The ceramic bearings of the present invention are significantly more durable than conventional steel bearings. Therefore, it is suitable for equipment that requires continuous operation for a long period of time and for applications where maintenance is difficult. It also has properties such as chemical resistance, acid resistance, and salt water resistance that are unique to ceramics, making it useful for various chemical plants and ships. Needless to say, it has heat resistance, so it is useful as a bearing used at a temperature at which lubricating oil cannot be used or at a higher temperature. The advantage of low wear means that it can also be used for applications such as casters for use in clean rooms for IC manufacturing. The inner member and the outer member that make up the bearing are made of ceramics that are integrally formed, and have a simple structure,
It can be used as it is for both thrust bearings and radial bearings without slipping out in the axial direction due to the difference in inner and outer diameters of both.

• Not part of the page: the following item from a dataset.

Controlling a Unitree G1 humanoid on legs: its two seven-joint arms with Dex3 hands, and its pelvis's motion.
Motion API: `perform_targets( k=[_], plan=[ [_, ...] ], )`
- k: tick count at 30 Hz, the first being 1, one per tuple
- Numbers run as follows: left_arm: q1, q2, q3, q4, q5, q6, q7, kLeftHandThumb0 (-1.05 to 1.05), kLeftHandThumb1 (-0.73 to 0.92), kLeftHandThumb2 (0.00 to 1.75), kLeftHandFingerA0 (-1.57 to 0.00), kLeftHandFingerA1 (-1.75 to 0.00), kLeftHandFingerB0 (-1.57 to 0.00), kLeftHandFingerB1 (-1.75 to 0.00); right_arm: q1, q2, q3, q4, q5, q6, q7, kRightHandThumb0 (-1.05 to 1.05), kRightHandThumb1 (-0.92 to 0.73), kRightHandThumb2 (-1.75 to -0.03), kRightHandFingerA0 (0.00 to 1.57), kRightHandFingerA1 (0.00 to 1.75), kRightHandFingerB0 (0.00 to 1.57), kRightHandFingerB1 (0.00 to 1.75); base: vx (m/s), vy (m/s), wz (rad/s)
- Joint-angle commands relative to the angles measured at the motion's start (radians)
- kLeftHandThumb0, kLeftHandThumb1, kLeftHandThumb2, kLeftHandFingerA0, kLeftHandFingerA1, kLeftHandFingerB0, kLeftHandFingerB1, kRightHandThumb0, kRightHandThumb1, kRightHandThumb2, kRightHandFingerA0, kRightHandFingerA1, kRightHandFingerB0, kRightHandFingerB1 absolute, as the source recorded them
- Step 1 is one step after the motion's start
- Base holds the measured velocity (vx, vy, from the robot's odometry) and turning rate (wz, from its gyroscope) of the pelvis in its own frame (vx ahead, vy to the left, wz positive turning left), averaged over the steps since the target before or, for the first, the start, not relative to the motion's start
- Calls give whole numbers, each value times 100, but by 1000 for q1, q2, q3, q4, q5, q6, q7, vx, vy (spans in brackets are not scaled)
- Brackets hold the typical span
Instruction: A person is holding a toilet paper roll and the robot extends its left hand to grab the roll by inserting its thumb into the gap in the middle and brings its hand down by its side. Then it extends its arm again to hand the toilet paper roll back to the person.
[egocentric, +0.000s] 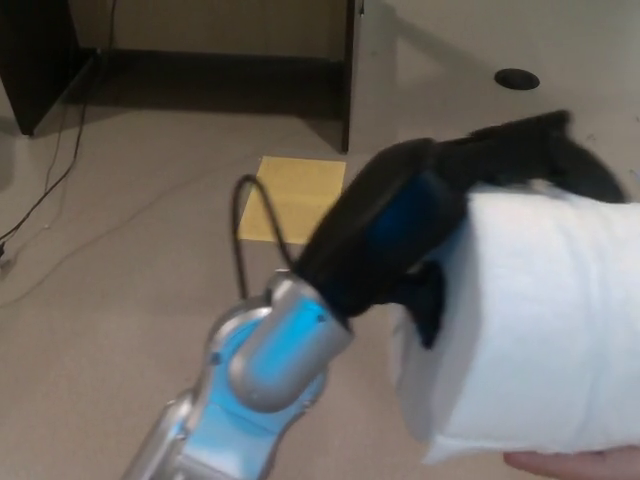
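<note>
Left arm (260, 370) enters from bottom left, runs up and right to the left robot hand (440, 215) at centre right. Toilet paper roll (540, 330) fills the lower right, axis roughly sideways, its end face toward the hand. Fingers (530, 145) lie over the top of the roll, thumb (428, 305) is at the roll's end face, into the core gap. Person's hand (575, 463) sits under the roll at the bottom right edge, touching it. Cable (243, 230) loops up from the wrist, left of the hand. On the floor (120, 300) behind the arm: flat square sheet (290, 200). Further back, furniture panel (352, 75) stands upright, dark cabinet (35, 60) top left, loose cords (55, 185) beside it. Round floor fitting (516, 78) top right, behind the roll.
</note>
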Motion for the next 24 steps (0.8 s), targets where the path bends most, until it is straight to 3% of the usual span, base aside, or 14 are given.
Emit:
perform_targets(
  k=[1,2,3,6,7,10,11,15,16,17,20,21,22,24],
  plan=[
    [47,48,74,-15,-28,-67,8,-3,65,103,-82,-166,-68,-141,-7,-4,-5,3,1,0,4,-44,-54,-86,62,67,41,54,0,0,0],
    [57,62,101,-10,-51,-93,3,-1,67,99,-80,-162,-69,-135,-14,-4,-2,2,-3,2,4,-39,-68,-60,68,59,47,41,0,0,0],
    [76,71,138,-1,-91,-126,2,1,64,102,-88,-155,-74,-126,-17,-4,-1,3,-4,2,4,-44,-53,-86,62,68,40,54,0,0,0],
    [102,107,232,-17,-145,-120,-17,1,65,100,-87,-152,-75,-129,-30,-6,-7,8,1,4,14,-43,-54,-86,61,67,39,53,0,0,0],
    [111,117,260,-24,-151,-115,-16,-2,63,104,-93,-151,-78,-129,-33,-6,-7,7,2,3,13,-38,-66,-60,67,60,46,41,0,0,0],
    [160,157,365,-46,-197,-120,-21,2,65,107,-91,-149,-77,-127,-40,-5,-11,1,6,9,20,-37,-67,-60,67,60,47,41,0,0,0],
    [210,186,435,-50,-217,-108,-25,0,74,86,-92,-145,-79,-123,-51,-5,-13,1,8,11,27,-43,-53,-86,61,68,39,53,0,0,0],
    [315,225,540,-8,-264,-136,-38,7,73,90,-88,-138,-79,-118,-77,-9,-2,4,-6,20,29,-44,-54,-86,60,66,39,53,0,0,0],
    [375,237,573,39,-259,-181,-32,8,71,88,-89,-138,-79,-120,-77,-14,4,3,-13,12,24,-39,-68,-60,67,57,46,41,0,0,0],
    [480,262,624,180,-222,-307,-2,8,77,82,-89,-146,-74,-124,-73,-14,5,4,-12,4,22,-38,-67,-60,67,57,47,41,0,0,0],
    [577,284,654,357,-172,-447,51,4,80,75,-92,-143,-75,-119,-57,-16,4,5,-9,-3,22,-39,-67,-60,66,57,47,41,0,0,0],
    [609,289,659,418,-159,-472,67,1,83,72,-88,-146,-73,-122,-48,-17,3,5,-8,-7,21,-44,-53,-86,61,67,40,54,0,0,0],
    [658,314,649,540,-86,-507,137,3,80,72,-86,-144,-72,-120,-33,-19,-1,4,-3,-10,19,-40,-67,-60,65,57,47,41,0,0,0],
    [688,337,632,644,-39,-503,187,1,81,70,-82,-141,-72,-118,-27,-18,-4,4,1,-10,17,-39,-67,-60,64,56,47,42,0,0,0]
  ],
)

[Brief description of drawings]

1 and 2 are sectional views showing examples of the ceramic bearing of the present invention. 3 and 4 are schematic cross-sectional views for explaining the method for manufacturing a ceramic bearing according to the present invention.
The figure shows the state before sintering, and FIG. 4 shows the state after sintering. 1 …… Inner member 2 …… Outer member, 2A …… Outer member material 3 …… Shaft D _I …… Maximum diameter of inner member D ₀ …… Minimum diameter of outer member d ₀ …… Minimum diameter of material

Claims (6)

(57) [Claims] 1. An inner member made of ceramics, which is integrally formed and has a shape obtained by rotating a cross section of a convex or concave toward the outside around an axis, and an outer surface of the inner member surrounding the inner member. It has an inner surface shape corresponding to the shape and is composed of an outer member integrally formed of sintered ceramics, wherein the maximum diameter of the inner member is larger than the minimum diameter formed by sintering of the outer member. Ceramic bearing. 2. The ceramic bearing according to claim 1, wherein the difference between the maximum diameter of the inner member and the minimum diameter of the outer member is 2 μm or more. 3. The ceramic bearing according to claim 1, wherein the outer member is provided with a radial oil filling hole. 4. A ceramic bearing according to claim 1, wherein the ceramic is selected from fine ceramics such as alumina, zirconia, silicon nitride and the like. 5. An inner member made of ceramics having a shape obtained by rotating a convex or concave cross section toward the outside around an axis is prepared, and the periphery thereof is an inner surface shape corresponding to the outer surface shape of the inner member. But has a minimum diameter larger than the maximum diameter of the inner member, surrounded by a material that forms ceramics by firing,
A method of manufacturing a ceramic bearing, characterized in that the material of the outer member is made into ceramic by firing and the minimum diameter is made smaller than the maximum diameter of the inner member so that the inner member does not come off from the outer member. 6. The method of manufacturing a ceramic bearing according to claim 5, which is carried out by polishing the surface of the inner member in advance.